- [Problem statement]: Reproduce exactly, from the data that follows, the line with "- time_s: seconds", the line with "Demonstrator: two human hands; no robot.", and every line that lies between them.

- [Information shown]:
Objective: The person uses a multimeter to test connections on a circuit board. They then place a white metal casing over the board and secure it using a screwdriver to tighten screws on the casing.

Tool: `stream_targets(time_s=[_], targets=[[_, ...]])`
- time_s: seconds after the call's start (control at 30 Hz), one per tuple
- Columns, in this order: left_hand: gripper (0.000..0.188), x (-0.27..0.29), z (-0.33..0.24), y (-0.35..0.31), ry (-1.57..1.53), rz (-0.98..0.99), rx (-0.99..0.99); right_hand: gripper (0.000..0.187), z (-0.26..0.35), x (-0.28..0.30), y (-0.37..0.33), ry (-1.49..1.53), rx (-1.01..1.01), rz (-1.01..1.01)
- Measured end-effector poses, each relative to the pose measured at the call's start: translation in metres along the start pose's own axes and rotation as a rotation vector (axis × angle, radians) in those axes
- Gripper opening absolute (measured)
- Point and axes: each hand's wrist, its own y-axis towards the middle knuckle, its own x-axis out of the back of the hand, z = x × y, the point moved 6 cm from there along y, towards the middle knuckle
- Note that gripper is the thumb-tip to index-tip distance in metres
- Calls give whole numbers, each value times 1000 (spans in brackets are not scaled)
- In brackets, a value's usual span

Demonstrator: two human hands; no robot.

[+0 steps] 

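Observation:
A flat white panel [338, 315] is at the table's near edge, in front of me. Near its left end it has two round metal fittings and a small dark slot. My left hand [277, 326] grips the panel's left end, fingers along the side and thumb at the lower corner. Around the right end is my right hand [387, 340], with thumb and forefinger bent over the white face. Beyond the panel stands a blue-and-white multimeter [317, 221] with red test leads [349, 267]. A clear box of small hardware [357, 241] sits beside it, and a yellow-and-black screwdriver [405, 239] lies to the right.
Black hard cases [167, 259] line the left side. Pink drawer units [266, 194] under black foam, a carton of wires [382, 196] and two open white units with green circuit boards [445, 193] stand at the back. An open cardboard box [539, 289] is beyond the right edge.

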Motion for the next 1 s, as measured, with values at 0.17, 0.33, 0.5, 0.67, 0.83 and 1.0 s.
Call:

- [Answer section]:
- time_s: seconds after the call's start (control at 30 Hz), one per tuple
- Columns, in this order: left_hand: gripper (0.000..0.188), x (-0.27..0.29), z (-0.33..0.24), y (-0.35..0.31), ry (-1.57..1.53), rz (-0.98..0.99), rx (-0.99..0.99); right_hand: gripper (0.000..0.187), z (-0.26..0.35), x (-0.28..0.30), y (-0.37..0.33), ry (-1.49..1.53), rx (-1.01..1.01), rz (-1.01..1.01)
- Measured end-effector poses, each relative to the pose measured at the call's start: translation in metres along the start pose's own axes and rotation as a rotation vector (axis × angle, radians) in those axes
- Gripper opening absolute (measured)
- Point and axes: each hand's wrist, its own y-axis towards the middle knuckle, its own x-axis out of the back of the hand, z = x × y, the point moved 6 cm from there along y, towards the middle knuckle
- Note that gripper is the thumb-tip to index-tip distance in metres
- Calls give whole numbers, each value times 1000 (spans in brackets are not scaled)
- In brackets, a value's usual span

Demonstrator: two human hands; no robot.

What this exercise required has been given in full.